(24 Jul 11)
Goans are dyslexic. Not
all….those without valid driving licenses aren’t included in my list. Let me
narrow that down: most Goan drivers don’t know which side is left and which is
right, one of the symptoms of dyslexia. One Way and No Entry are one and the
same thing, a belief shared by Hindus, Catholics, Muslims, locals, visitors
from Karnataka, Maharashtra and elsewhere. (Actually it’s the same with queues:
Goans, like other fellow Indians, do follow the rules benignly, it’s just that
they aren’t sure which end of the queue they’re supposed to join). Does it
matter which end of the road you’re exiting or entering? Nope. I’m the bitter
non-example that does things as written in the pamphlet dished out by the RTO’s
office, which confounds other drivers and earns me others’ ire. My bad.

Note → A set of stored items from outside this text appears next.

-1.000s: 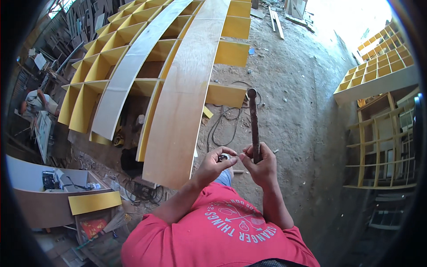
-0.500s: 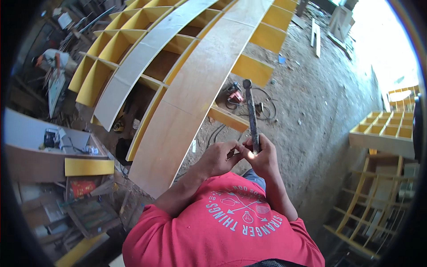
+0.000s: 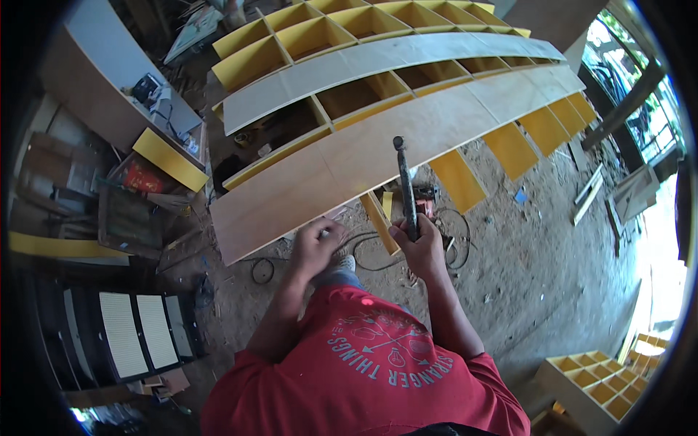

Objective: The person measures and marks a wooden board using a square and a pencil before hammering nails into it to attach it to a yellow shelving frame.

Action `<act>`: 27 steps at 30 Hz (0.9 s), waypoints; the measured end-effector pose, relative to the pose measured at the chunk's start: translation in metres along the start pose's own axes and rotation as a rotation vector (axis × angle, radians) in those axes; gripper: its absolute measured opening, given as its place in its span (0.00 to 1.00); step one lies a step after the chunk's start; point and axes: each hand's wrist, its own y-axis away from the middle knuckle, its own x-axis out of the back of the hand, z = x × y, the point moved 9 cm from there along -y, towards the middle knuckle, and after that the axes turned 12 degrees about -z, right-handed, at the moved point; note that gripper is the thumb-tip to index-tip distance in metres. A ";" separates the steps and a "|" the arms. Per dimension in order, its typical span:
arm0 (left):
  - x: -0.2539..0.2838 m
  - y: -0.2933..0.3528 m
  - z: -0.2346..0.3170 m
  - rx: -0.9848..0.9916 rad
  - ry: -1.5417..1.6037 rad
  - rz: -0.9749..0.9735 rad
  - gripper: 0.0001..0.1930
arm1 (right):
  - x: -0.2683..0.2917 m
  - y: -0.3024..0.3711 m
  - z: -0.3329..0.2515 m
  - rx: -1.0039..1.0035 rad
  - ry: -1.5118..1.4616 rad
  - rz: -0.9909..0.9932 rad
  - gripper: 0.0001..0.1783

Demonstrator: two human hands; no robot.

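Note:
My right hand (image 3: 423, 245) is wrapped round the handle of a hammer (image 3: 406, 190), dark and worn, which stands up from the fist with its head at the top. To the left, my left hand (image 3: 314, 247) is curled with the fingers pressed together; anything small inside them is too hidden to name. It is close to the front edge of a long pale plywood strip (image 3: 342, 166), part of a large curved frame. A short yellow board (image 3: 379, 221) juts from under that edge, between my two hands.
Yellow compartments (image 3: 313, 36) and a second pale strip (image 3: 378, 64) lie beyond. A red power tool (image 3: 425, 206) and a looped cable (image 3: 465, 236) rest on the dirt floor. At left stands a cabinet (image 3: 94, 94); a yellow grid frame (image 3: 592, 381) sits at lower right.
My hands have come apart; the left one is now near the plywood edge, while the right still holds the hammer upright. The view has turned left, bringing the plywood strip across in front.

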 end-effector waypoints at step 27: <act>0.254 0.034 -0.220 0.390 0.163 0.856 0.17 | 0.053 -0.166 0.069 -0.120 0.047 0.513 0.13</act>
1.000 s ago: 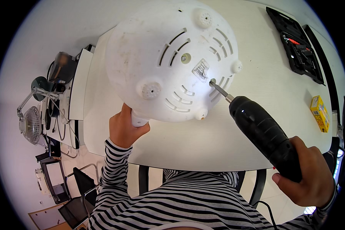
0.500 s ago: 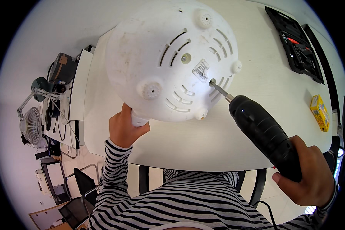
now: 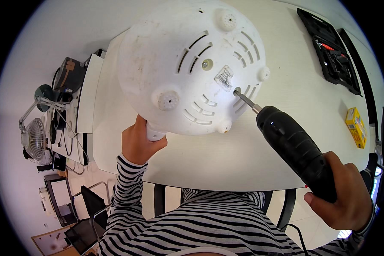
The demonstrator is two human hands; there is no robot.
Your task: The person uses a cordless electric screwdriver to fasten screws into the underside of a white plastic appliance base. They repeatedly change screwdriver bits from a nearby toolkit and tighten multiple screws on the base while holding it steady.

I learnt to drive a four-wheeler recently, rather late in life. Having
driven a two-wheeler for decades in towns like Ghaziabad, Jodhpur and Bareilly,
I can confidently claim that, like most Goan drivers, I too can drive
‘ambidextrously’, on both sides of the road, irrespective of the direction in
which I’m heading. I’m still not an expert at getting onto main roads from
bylanes or into bylanes from inside compounds. I still come to a halt and look
on both sides before letting the gear slide into slot number 1. Local tradition
dictates you have to be in fourth gear, at 50 kmph, and swing right in the
centre of the road you are turning onto. The logic is brake lagaane wala brake lagaaegaa. Figure that out in Konkani. I
live in Caranzalem where the current local language is Bihari/UP Hindi.
Where was I? Ah… on the road… I think the Sri Sri gurus and Babas should
add on a modern technique to ancient meditation tricks. It’s called Parking in
Panaji. You could rename it Paying for Petrol. Does wonders to train you to
tackle irritable nerves. The ‘truth’ dawned upon me just a couple of days ago.
I felt like Buddha or Vivekananda, and all the drivers around me seemed
hypnotized by the halo that erupted around my ears that morning near Azad
Maidan, around 1100 hours. Pity no television cameras recorded it. On a small
slope (caused by dumped mud), my car stalled and began to slide backwards.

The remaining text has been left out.